The #1 Pregnancy and Birth Complication

Can you guess what the most common complication is when having a child?

Hemorrhoids? Nope.

Elevated Blood Pressure? Not it, either.

Blood loss? Could be likely, but no.

When having a baby, the most common complication is a PMAD.

If that’s a new acronym for you, it stands for Perinatal Mood and Anxiety Disorder. Google dictionary says that “Perinatal” means “relating to the time, usually a number of weeks, immediately before and after birth.” However, we’re going to say that “Perinatal” applies to most of pregnancy and all the way up to about a year after giving birth.

So, a PMAD is any bit of depression, anxiety, or postpartum OCD that occurs during the roughly 18mos of pregnancy and parenting an infant. The statistics are that 15-20% of all women will experience something…but that statistic only takes into account the women who bring it up to their doctor.

I’ve been wrestling with this since I took an eight-hour course from Perinatal Support Washington. Because this is such a widespread and common struggle, it was a really important class, and one of the things that was talked about was the importance of “normalizing” PMADS; of talking about these issues so much that there is no longer a stigma attached, but instead women can feel comfortable in being open if they’re struggling.

I’m struggling with the impression that perhaps this is so normal that women are “doomed” to having difficulties with their mental health after having a baby. I don’t think it has to be that way. At the same time, if it’s so common, I’d love to stop considering these struggles a “disorder.” Let’s flip this script a bit.

Perhaps, instead of considering the high rate of PMADs a mental health crisis, we should instead consider it a sign of a lack of normalized support. I’m not sure that we have a mental health crisis as much as we have a postpartum care crisis. I hope that we can start re-learning how vital family care is, how important mothers are to all of society, and how to surround a new family with the care and nurturing that they need so that we don’t have to have long, eight-hour community classes on PMADs.
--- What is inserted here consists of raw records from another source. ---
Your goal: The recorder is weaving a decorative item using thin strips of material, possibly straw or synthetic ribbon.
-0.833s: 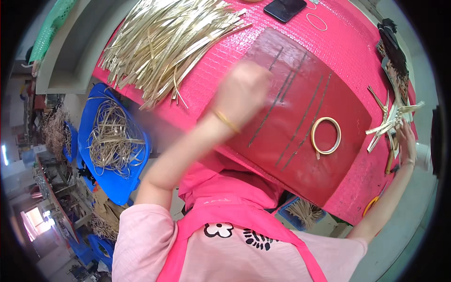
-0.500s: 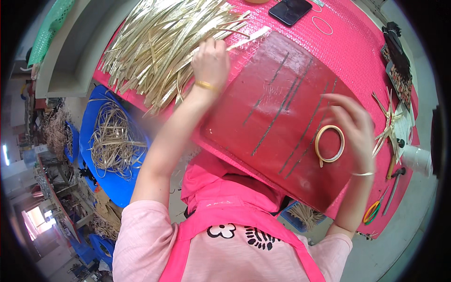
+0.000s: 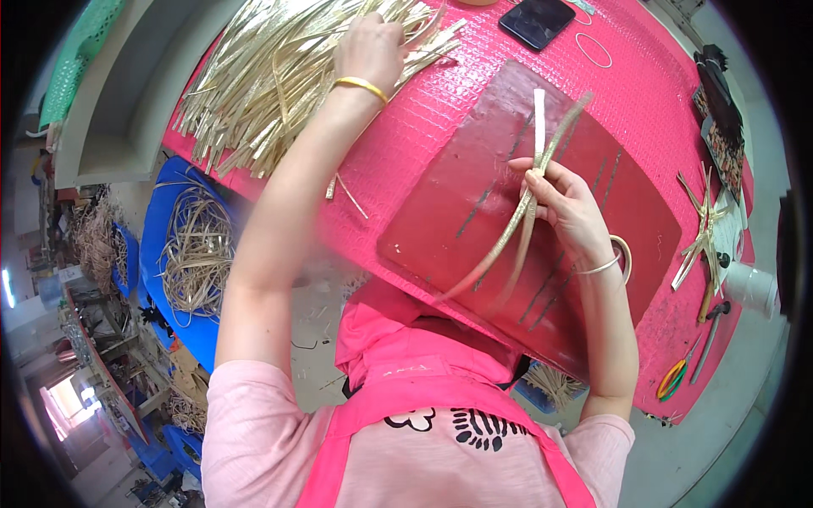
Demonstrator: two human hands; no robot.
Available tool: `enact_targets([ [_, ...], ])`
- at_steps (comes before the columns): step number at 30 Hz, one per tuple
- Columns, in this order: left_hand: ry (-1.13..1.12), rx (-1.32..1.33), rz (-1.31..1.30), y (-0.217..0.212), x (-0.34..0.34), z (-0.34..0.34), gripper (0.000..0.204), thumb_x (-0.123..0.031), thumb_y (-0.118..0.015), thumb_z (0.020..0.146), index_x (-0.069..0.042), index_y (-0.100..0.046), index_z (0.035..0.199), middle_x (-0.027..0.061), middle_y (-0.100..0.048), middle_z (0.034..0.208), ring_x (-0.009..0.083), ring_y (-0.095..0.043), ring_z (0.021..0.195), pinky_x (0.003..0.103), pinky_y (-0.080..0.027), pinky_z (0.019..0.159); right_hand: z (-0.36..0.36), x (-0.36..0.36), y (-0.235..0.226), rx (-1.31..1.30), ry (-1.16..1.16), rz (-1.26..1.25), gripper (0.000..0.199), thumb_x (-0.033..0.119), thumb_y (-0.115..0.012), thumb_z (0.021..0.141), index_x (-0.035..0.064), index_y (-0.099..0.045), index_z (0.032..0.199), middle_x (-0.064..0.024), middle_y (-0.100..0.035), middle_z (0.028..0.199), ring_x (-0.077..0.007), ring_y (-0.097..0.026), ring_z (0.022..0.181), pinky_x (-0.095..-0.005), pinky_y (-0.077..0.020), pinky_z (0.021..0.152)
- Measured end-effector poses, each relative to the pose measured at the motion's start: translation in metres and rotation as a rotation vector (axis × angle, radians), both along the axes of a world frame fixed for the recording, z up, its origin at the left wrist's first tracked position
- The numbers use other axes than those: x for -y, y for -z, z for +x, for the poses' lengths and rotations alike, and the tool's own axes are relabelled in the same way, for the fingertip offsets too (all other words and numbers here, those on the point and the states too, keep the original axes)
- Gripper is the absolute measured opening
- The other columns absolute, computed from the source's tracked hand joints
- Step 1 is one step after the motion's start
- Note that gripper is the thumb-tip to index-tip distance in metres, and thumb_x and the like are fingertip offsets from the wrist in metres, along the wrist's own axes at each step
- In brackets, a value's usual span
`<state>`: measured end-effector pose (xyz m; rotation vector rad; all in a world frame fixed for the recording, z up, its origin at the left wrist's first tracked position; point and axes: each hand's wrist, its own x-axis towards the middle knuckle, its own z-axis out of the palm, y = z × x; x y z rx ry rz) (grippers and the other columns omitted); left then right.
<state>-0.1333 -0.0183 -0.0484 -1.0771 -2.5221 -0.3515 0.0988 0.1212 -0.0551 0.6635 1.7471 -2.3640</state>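
Straw strips [image 3: 529,199], 2 of them, pinched in the right hand [image 3: 569,207]; left hand [image 3: 370,51] grasps the strip pile [image 3: 271,76].

Left hand's [image 3: 370,49] fingertips buried in the straw strip pile [image 3: 279,68], pile cut off at top edge; ring [image 3: 624,258] half hidden behind right wrist.
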Motion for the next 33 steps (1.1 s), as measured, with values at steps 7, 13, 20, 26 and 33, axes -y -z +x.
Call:
enact_targets([
  [7,0.334,1.408,0.539,-0.121,0.01,0.082,0.008,-0.004,-0.053,0.078,0.004,-0.052,0.08,0.0057,-0.054,0.055,0.0102,-0.051,0.043,0.019,-0.041,0.038,0.018,-0.003,0.001,0.022,0.102,-0.235,0.026,0.016,-0.051,0.081,0.0007,-0.052,0.103,-0.0005,-0.052,0.071,-0.0076,-0.052,0.062,-0.0191,-0.044,0.059],
  [13,0.464,1.712,0.487,-0.102,0.01,0.112,0.024,-0.014,-0.058,0.072,0.0,-0.055,0.091,0.0042,-0.059,0.08,0.0081,-0.056,0.069,0.019,-0.045,0.059,0.03,0.005,-0.011,-0.074,0.093,-0.141,0.022,0.013,-0.054,0.078,-0.0006,-0.055,0.096,-0.002,-0.056,0.075,-0.0093,-0.055,0.071,-0.0203,-0.0442,0.064],
  [20,0.323,1.862,0.349,-0.053,0.01,0.138,0.02,-0.018,-0.059,0.074,-0.004,-0.053,0.088,0.0002,-0.058,0.078,0.005,-0.054,0.067,0.017,-0.043,0.053,0.04,0.009,-0.015,-0.107,0.167,-0.034,0.015,0.011,-0.059,0.075,0.0011,-0.059,0.086,0.0007,-0.056,0.07,-0.0042,-0.048,0.06,-0.0174,-0.0382,0.054],
  [26,0.425,1.658,0.471,-0.038,0.001,0.155,0.019,-0.013,-0.06,0.074,-0.002,-0.053,0.087,0.0015,-0.058,0.08,0.0073,-0.054,0.073,0.019,-0.044,0.064,0.038,0.02,-0.024,-0.181,0.281,0.114,0.013,0.009,-0.059,0.075,0.0007,-0.059,0.084,0.0015,-0.054,0.068,-0.0032,-0.047,0.059,-0.0162,-0.037,0.053],
  [33,0.379,1.682,0.625,-0.051,0.007,0.151,0.023,-0.01,-0.061,0.072,0.0,-0.057,0.091,0.0039,-0.059,0.08,0.0085,-0.055,0.073,0.022,-0.043,0.069,0.036,0.022,-0.038,-0.311,0.333,0.207,0.014,0.005,-0.056,0.077,-0.0028,-0.057,0.088,-0.003,-0.058,0.077,-0.0053,-0.052,0.069,-0.0178,-0.0413,0.061],
])
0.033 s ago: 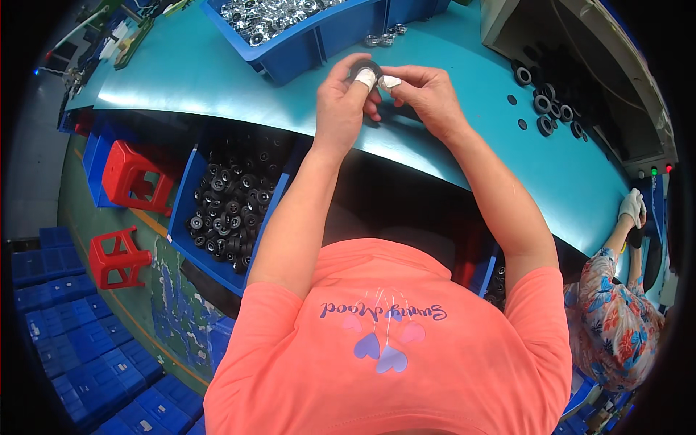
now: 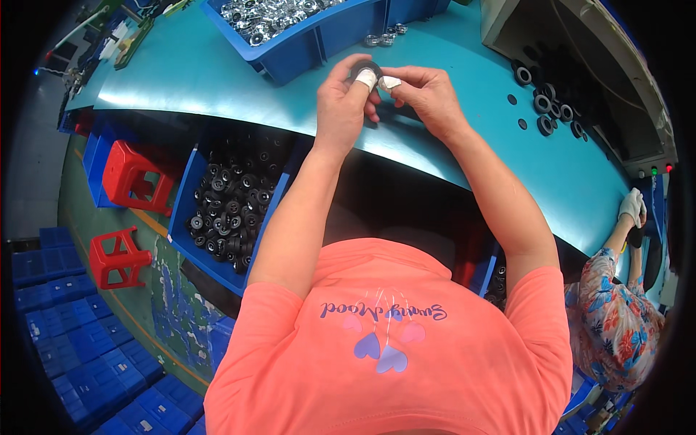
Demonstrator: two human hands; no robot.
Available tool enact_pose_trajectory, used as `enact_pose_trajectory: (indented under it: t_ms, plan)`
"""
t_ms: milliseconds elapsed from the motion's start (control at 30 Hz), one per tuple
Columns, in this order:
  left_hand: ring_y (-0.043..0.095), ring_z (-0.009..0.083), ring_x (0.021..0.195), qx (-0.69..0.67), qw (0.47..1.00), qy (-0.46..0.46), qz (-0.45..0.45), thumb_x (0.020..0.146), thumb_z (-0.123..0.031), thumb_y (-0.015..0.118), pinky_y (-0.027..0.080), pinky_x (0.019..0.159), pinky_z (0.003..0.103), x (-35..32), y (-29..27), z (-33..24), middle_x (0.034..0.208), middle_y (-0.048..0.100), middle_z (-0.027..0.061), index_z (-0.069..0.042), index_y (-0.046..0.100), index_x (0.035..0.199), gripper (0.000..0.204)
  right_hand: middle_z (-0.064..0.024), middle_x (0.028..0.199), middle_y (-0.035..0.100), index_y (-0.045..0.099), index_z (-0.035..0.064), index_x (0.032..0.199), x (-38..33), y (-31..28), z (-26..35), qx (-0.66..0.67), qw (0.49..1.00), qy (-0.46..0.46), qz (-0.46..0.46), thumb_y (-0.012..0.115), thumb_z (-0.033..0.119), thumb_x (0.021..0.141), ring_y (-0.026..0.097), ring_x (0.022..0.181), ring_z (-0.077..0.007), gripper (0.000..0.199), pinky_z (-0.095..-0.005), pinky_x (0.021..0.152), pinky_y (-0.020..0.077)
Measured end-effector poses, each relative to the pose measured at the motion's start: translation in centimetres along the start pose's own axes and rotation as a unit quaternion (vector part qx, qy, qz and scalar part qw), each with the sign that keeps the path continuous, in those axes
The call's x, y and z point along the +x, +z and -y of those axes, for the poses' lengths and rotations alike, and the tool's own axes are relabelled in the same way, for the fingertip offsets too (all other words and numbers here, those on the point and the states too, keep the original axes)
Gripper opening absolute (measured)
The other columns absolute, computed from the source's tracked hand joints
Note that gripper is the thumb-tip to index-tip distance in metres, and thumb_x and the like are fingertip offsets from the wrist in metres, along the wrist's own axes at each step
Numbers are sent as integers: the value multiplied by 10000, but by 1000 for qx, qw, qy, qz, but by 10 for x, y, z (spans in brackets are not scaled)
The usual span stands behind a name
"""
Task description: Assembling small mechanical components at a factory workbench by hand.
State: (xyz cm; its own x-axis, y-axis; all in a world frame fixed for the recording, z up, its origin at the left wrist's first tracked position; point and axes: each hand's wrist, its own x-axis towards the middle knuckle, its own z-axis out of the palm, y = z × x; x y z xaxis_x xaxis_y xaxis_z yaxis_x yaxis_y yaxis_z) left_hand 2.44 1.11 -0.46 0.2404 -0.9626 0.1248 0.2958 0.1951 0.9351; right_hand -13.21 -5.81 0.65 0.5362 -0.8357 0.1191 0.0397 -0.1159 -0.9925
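My left hand (image 2: pixel 344 99) is closed round a black rubber ring (image 2: pixel 356 67), its white-wrapped thumb lying across the ring's face. At the ring's right edge, my right hand (image 2: pixel 428 94) pinches with thumb and index finger; this thumb has a white wrap too. Fingers partly cover the ring, so whatever sits inside it is hidden. Both hands are above the front part of the teal tabletop (image 2: pixel 239 94). Just beyond them stands a blue bin (image 2: pixel 297 54) full of shiny metal-and-clear round parts (image 2: pixel 264 18).
Loose black rings (image 2: pixel 542 104) lie right, beside a beige machine housing (image 2: pixel 500 18). Several shiny round parts (image 2: pixel 388 38) sit by the bin. Below left, a blue crate (image 2: pixel 190 210) holds black wheels (image 2: pixel 232 210). Red stools (image 2: pixel 119 257) stand left. A co-worker's gloved hand (image 2: pixel 631 206) is far right.
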Motion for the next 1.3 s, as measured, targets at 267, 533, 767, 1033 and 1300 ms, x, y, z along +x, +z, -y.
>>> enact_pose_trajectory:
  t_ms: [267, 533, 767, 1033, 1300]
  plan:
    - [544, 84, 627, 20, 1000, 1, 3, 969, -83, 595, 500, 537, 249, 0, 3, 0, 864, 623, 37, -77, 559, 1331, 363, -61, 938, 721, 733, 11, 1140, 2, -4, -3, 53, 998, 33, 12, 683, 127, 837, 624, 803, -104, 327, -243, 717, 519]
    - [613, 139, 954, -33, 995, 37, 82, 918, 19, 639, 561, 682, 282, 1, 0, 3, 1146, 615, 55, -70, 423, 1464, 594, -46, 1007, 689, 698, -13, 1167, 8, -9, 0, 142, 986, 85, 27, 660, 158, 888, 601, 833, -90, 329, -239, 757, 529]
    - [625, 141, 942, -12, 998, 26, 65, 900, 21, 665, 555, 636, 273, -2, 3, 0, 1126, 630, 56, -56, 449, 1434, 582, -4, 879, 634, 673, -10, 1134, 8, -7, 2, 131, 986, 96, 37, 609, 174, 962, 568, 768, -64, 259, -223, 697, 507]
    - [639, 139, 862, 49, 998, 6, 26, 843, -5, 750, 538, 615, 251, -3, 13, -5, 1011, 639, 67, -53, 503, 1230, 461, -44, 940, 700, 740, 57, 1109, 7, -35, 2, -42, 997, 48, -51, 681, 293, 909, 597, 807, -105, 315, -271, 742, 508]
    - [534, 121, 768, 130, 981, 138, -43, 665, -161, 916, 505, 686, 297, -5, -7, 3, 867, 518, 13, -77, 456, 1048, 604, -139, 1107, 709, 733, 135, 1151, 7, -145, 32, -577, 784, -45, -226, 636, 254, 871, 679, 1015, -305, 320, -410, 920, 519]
I’m going to break this down into two main areas: Social Support and Physical Support. Because this might get a bit long, I think each one needs their own post, where we can talk about some of the main factors, pitfalls, and how we can all work together to create more normalized strength and health.

In general, we are witnessing an encouraging realization about how healthy mothers are a starting point for healthy families, and healthy families are the building block for a healthy society. We’ve made some decent progress, but we’ve obviously got farther to go. Let’s do this.